We can calculate how much added freeway lanes will induce additional car travel

The takeaway:  the I-5 freeway widening project in Portland lead to 10 to 17 million more miles of vehicle travel annually, which will in turn produce thousands of tons of additional greenhouse gas emissions.

A key part of the selling point for the proposed $500 million Rose Quarter Freeway widening project is the improbable claim that widening the freeway will reduce traffic congestion and not stimulate additional vehicle travel. That claim flies in the face of decades of experience and widely published research showing that, with great predictability, more freeway capacity generates proportionately more traffic, traffic congestion and pollution. The phenomenon is now so well established in the literature that it is called the “Fundamental Law of Road Congestion.”

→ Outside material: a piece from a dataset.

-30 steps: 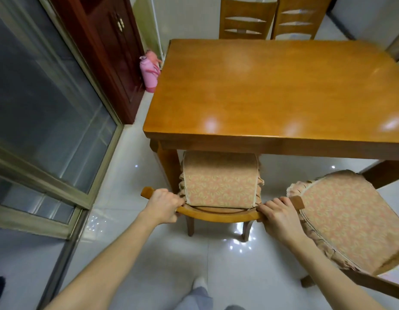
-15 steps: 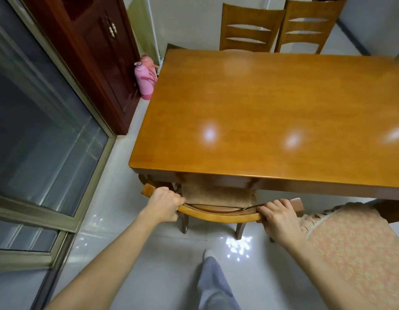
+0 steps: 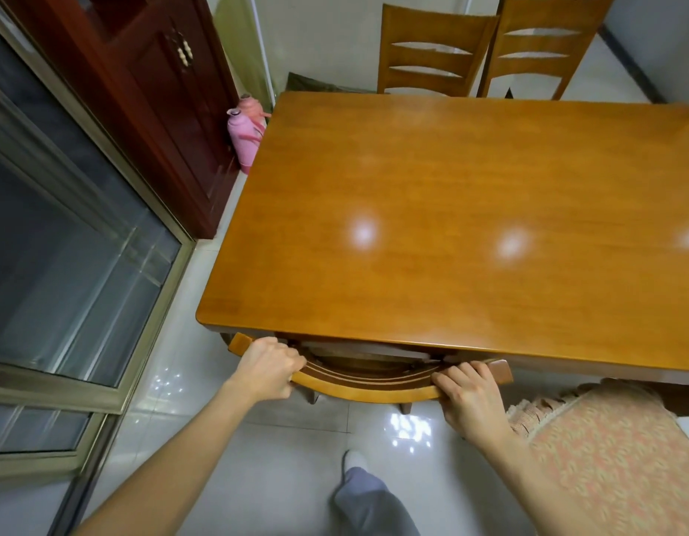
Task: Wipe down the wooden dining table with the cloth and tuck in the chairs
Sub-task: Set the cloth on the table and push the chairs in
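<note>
Head view, one entry per item.

Dining table [image 3: 470, 210]: wooden, glossy top, nothing seen on it; no cloth is visible anywhere, so the state of the wiping cannot be told.

Near chair [image 3: 368, 388]: curved top rail shown just outside the table's near edge, by the near-left corner; seat hidden beneath the top. It is judged almost fully tucked.

Left hand [image 3: 267, 371]: clenched over the left end of the rail.

Right hand [image 3: 470, 396]: wrapped around the right end of the rail, fingers [image 3: 457, 375] curled over its front.

Cushioned chair [image 3: 609, 454]: patterned, frilled seat seen at the near edge toward the right, not yet tucked.

Two slatted chairs [image 3: 432, 56]: set at the far edge, backs upright.

Pink flask [image 3: 244, 135]: stood on the floor between the table's far-left corner and a dark cabinet [image 3: 149, 90].

Handling note: even pressure from both hands is advised, so that the chair is kept square to the edge. The push is best ended before knuckles are pinched against the apron. The table leg near the left hand is to be cleared.
</note>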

It’s also so well-established that researchers at the University of California Davis have built an on-line calculator that allows you to compute how many more vehicle miles of travel a wider freeway will produce.  Their calculator is based on a careful review of the research on induced demand, and generates an estimate of the number of additional vehicle miles of travel that will be produced by each additional lane-mile of freeway in a city. Here’s the calculator showing how much adding 1.6 lane miles of freeway would increase travel in the San Diego metropolitan area (about 11 million miles per year).

 

Because it’s based in California, the model is calibrated for California metro areas and not Portland. To get a rough idea of what kind of impact we might expect from a freeway widening project in Portland based on this model, we looked at the model’s computations of the impact of freeway widening projects in the three California metropolitan areas most similar in population size to Portland–Sacramento, San Diego and San Jose).  For each city, we used the calculator to generate estimates of the additional vehicle miles of travel associated with adding 1.6 lane miles of interstate freeway.  Here are the results:  in these California cities, adding 1.6 lane miles of freeway would be expected to generate between 8 million and 12 million additional miles of vehicle travel.

Of course, Portland isn’t exactly like any of these three cities.  So using the data from the model, we developed our own estimate of the likely effects of induced demand from freeway expansion in Portland.  The section of I-5 that would be widened as part of this project carries about 120,000 vehicles per day, and has four lanes in each direction.  According to the Environmental Assessment Traffic Technical Report, page 9), the segment to be widened is about 4,300 or 0.8 miles long; adding two lanes therefore adds about 1.6 lane miles of freeway. The Induced Travel Calculator shows that there is a unit-elasticity of vehicle miles traveled to added capacity:  Therefore a 1 percent increase in lane-miles generates a 1 percent increase in freeway travel.

We applied this unit elasticity factor to the expansion of the freeway in the Rose Quarter area.  This .8 mile stretch of freeway currently has about 96,000  vehicle miles of travel daily ((120,000 *0.8), or about 35 million vehicle miles of travel per year.  This project increases the number of lane miles of freeway by 50 percent, from 3.2 lane miles (4 * 0.8) to 4.8 lane miles (6 * 0.8).  The unit elasticity of lane miles to vehicle miles traveled means that a 50 percent increase in lane-miles should produce a 50 percent increase in vehicle miles traveled or about 17.5 million additional vehicle miles of travel.

This estimate is higher than the estimate for the three California cities presented above.  It’s important to keep in mind that the results from the calculator are based on the average traffic volume on all freeways in a metro area; because this area is much more central and more heavily used, it has a higher base of traffic than the typical freeway in a metro area.  Taken together, the evidence from the UC Davis calculator and our application of its methods to the Rose Quarter project, we estimate that widening the I-5 freeway by adding one lane for about 0.8 of a mile would be expected to add between 10 million and 17 million additional vehicle miles of travel in the Portland metro area.

We can go one step further, and estimate approximately how much additional greenhouse gas emissions will results from this added driving. Transportation planning firm Fehr and Peers has yet another calculator for converting additional vehicle miles of travel into greenhouse gas emissions, with estimates calibrated to Western US metropolitan areas. Their calculator suggests that each additional thousand miles of driving is associated with about .466 tons of greenhouse gases; that means the Rose Quarter freeway widening project will produce between 4.7 and 7.9 thousand tons of additional greenhouse gas emissions per year.

It doesn’t matter what you call the added lanes

And we don’t buy for a minute that it matters in any way that ODOT wants to call the additional lanes its building “auxiliary lanes”.  If the point is that the right hand lane on I-5 at the Rose Quarter is handling merging traffic, that is true whether the facility is 2 lanes in each direction or three.  If we apply ODOT’s logic and nomenclature to the current setup, the freeway now consists of one through lane and one auxiliary lane–and the proposed project would increase that to two through-lanes and one auxiliary lane. Using sophistry and shifting definitions doesn’t change the fact that this project adds lane miles of freeway. And more lane miles of freeway, as these calculators show, produces millions more miles of driving and thousands of tons more greenhouse gas emissions every year.